Task goal →
Begin with the line containing "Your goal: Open" and end with the last line of the data below; return those lines exactly, and only those.

Dataset content →
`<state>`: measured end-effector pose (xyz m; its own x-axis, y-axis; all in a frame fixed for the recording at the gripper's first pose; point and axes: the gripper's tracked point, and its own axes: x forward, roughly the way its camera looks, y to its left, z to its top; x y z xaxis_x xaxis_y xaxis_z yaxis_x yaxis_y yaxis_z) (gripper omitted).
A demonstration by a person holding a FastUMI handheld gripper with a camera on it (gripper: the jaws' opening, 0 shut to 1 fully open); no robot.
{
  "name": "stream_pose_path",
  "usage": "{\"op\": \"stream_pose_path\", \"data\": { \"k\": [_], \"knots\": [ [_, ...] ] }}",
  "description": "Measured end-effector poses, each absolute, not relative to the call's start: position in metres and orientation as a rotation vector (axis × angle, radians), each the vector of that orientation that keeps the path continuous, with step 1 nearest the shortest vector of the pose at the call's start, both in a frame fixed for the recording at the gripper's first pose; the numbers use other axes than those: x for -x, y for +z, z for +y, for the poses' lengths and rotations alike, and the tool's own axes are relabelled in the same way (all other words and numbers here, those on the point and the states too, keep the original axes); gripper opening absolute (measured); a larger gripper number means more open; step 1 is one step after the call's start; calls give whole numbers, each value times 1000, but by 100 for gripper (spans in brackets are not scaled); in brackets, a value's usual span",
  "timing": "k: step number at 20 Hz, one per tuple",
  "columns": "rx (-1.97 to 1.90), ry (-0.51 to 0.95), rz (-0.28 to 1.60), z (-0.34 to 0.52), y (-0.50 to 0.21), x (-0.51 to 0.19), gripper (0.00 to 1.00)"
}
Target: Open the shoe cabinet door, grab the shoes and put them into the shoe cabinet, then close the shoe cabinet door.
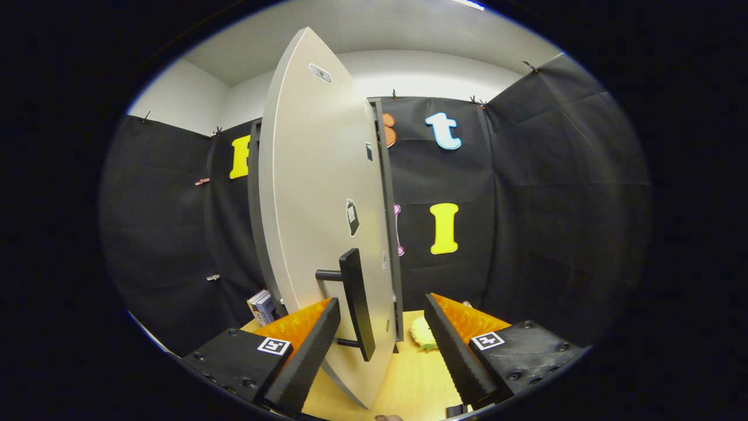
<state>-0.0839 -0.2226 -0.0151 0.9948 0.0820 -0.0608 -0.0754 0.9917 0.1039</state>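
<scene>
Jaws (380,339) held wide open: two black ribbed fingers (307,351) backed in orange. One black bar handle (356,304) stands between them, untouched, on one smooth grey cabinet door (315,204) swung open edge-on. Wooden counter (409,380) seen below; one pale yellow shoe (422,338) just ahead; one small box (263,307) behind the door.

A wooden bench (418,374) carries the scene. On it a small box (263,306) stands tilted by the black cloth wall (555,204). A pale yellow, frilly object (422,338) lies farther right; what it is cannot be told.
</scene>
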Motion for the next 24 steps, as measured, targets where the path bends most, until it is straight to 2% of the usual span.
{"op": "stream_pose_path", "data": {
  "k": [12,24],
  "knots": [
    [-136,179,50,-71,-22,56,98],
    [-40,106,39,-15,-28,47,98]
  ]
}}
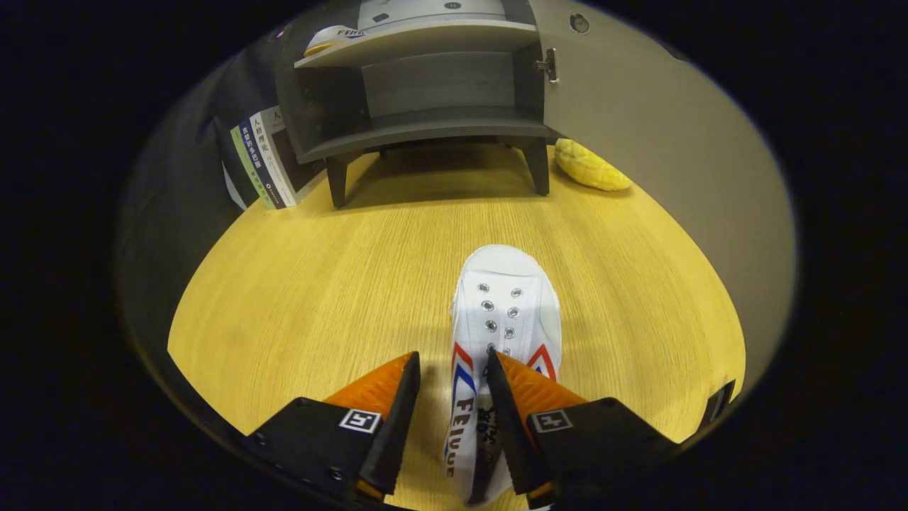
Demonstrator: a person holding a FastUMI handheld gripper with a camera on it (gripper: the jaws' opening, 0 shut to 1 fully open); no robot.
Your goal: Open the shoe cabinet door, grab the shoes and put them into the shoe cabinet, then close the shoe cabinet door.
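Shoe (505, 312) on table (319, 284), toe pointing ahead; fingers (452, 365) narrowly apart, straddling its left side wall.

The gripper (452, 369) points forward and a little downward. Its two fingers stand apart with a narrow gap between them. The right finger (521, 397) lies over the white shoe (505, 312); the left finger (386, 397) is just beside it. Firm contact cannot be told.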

Answer section →
Your goal: Open the shoe cabinet door, grab the shoes and put them into the shoe cabinet, then close the shoe cabinet door.
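Shoe (505, 312) on table (319, 284), toe pointing ahead; fingers (452, 365) narrowly apart, straddling its left side wall.

The gripper (452, 369) points forward and a little downward. Its two fingers stand apart with a narrow gap between them. The right finger (521, 397) lies over the white shoe (505, 312); the left finger (386, 397) is just beside it. Firm contact cannot be told.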

That completes the response.